Stored dataset items:
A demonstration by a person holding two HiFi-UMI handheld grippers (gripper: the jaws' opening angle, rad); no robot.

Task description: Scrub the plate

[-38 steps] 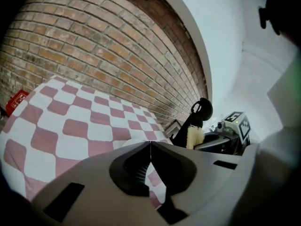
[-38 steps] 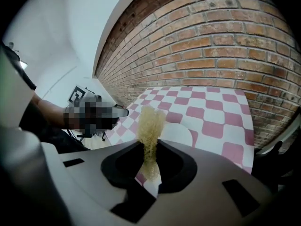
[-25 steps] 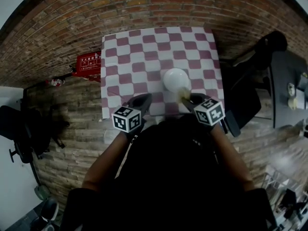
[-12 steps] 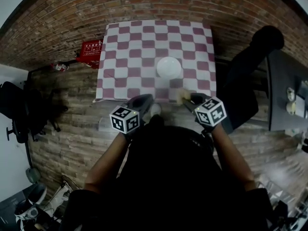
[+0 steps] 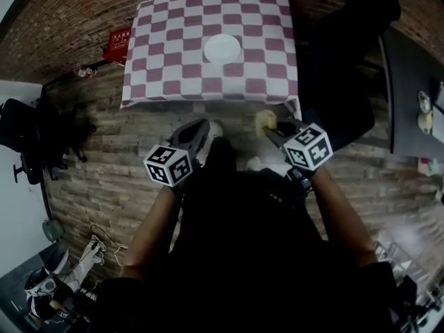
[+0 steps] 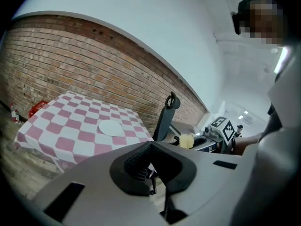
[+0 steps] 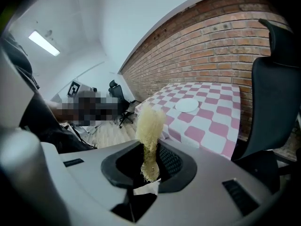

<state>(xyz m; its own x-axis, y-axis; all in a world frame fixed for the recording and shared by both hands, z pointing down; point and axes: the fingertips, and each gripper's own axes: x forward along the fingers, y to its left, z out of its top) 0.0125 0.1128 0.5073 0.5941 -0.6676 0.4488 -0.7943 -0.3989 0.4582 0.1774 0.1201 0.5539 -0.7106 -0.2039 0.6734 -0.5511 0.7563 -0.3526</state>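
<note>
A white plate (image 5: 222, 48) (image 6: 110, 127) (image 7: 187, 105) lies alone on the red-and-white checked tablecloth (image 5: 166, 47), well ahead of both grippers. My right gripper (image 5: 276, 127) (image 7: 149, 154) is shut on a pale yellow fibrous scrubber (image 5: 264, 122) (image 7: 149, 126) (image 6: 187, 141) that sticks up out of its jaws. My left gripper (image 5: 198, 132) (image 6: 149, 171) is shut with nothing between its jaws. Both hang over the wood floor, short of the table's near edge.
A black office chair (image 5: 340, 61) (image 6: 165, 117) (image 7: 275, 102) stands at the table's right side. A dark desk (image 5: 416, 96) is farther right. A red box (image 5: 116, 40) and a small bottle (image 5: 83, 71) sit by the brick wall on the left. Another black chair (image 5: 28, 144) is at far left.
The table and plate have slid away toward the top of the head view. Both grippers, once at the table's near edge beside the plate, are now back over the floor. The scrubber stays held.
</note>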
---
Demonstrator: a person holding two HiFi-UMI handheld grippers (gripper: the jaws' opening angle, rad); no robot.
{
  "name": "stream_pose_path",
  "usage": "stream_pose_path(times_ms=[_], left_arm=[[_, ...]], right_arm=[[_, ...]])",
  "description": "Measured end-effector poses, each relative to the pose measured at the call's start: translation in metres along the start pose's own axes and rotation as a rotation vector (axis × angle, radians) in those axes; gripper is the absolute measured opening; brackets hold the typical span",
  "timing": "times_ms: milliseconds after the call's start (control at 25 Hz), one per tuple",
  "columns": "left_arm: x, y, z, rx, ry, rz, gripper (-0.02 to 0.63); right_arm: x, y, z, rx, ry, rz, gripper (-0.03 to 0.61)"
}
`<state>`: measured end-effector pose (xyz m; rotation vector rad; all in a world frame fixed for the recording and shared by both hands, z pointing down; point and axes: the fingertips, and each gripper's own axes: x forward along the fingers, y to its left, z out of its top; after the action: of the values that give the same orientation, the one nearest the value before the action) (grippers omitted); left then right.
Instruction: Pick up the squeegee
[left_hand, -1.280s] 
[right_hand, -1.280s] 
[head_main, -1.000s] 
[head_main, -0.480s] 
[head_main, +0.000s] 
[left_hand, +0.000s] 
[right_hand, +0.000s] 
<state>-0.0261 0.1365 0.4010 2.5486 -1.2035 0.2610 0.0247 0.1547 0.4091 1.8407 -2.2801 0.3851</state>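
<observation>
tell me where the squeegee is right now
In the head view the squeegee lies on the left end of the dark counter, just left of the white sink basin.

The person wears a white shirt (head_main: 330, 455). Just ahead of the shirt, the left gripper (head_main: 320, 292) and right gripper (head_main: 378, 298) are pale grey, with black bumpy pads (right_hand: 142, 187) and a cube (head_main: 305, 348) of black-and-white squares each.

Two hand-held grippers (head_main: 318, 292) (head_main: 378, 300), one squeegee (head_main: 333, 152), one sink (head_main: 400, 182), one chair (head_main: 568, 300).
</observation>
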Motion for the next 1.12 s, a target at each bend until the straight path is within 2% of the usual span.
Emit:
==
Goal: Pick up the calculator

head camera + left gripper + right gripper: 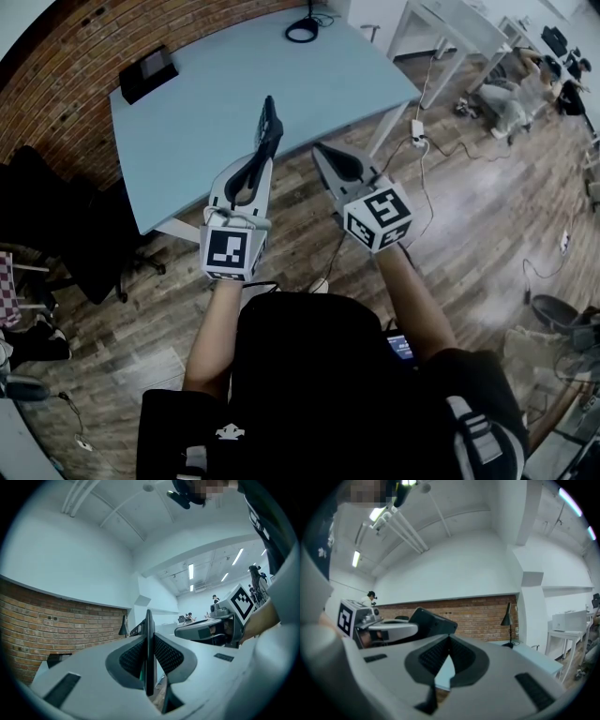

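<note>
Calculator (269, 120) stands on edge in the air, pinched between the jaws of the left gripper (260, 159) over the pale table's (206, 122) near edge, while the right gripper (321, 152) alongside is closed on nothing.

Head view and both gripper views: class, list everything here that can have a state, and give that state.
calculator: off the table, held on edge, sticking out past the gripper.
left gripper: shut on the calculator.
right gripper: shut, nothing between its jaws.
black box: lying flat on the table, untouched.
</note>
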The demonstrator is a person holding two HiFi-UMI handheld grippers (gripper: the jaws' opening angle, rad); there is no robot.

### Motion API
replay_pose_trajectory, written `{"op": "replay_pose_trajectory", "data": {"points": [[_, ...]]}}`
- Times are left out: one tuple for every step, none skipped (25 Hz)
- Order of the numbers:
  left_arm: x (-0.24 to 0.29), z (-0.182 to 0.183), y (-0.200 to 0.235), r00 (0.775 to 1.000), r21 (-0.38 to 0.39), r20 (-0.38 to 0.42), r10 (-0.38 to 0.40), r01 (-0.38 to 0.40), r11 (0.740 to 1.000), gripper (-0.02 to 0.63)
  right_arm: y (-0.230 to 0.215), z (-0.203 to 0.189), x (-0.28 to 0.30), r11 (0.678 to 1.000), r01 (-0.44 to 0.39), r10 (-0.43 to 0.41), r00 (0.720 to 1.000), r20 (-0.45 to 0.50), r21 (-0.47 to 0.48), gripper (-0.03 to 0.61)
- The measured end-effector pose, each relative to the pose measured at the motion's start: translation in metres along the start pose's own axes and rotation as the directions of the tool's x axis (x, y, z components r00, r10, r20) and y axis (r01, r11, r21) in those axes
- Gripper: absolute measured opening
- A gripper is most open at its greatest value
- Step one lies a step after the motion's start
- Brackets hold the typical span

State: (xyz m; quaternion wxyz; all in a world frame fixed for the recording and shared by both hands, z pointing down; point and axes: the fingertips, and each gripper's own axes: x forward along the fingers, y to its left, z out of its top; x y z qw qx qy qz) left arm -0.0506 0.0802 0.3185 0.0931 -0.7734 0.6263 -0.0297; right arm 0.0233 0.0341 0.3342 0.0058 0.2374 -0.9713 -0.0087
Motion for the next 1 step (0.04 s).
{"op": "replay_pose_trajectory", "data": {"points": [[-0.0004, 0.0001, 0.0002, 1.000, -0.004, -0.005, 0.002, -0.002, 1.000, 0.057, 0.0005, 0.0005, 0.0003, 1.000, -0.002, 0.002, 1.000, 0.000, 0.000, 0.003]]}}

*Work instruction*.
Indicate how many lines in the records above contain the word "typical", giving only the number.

*Result of the exercise*.
2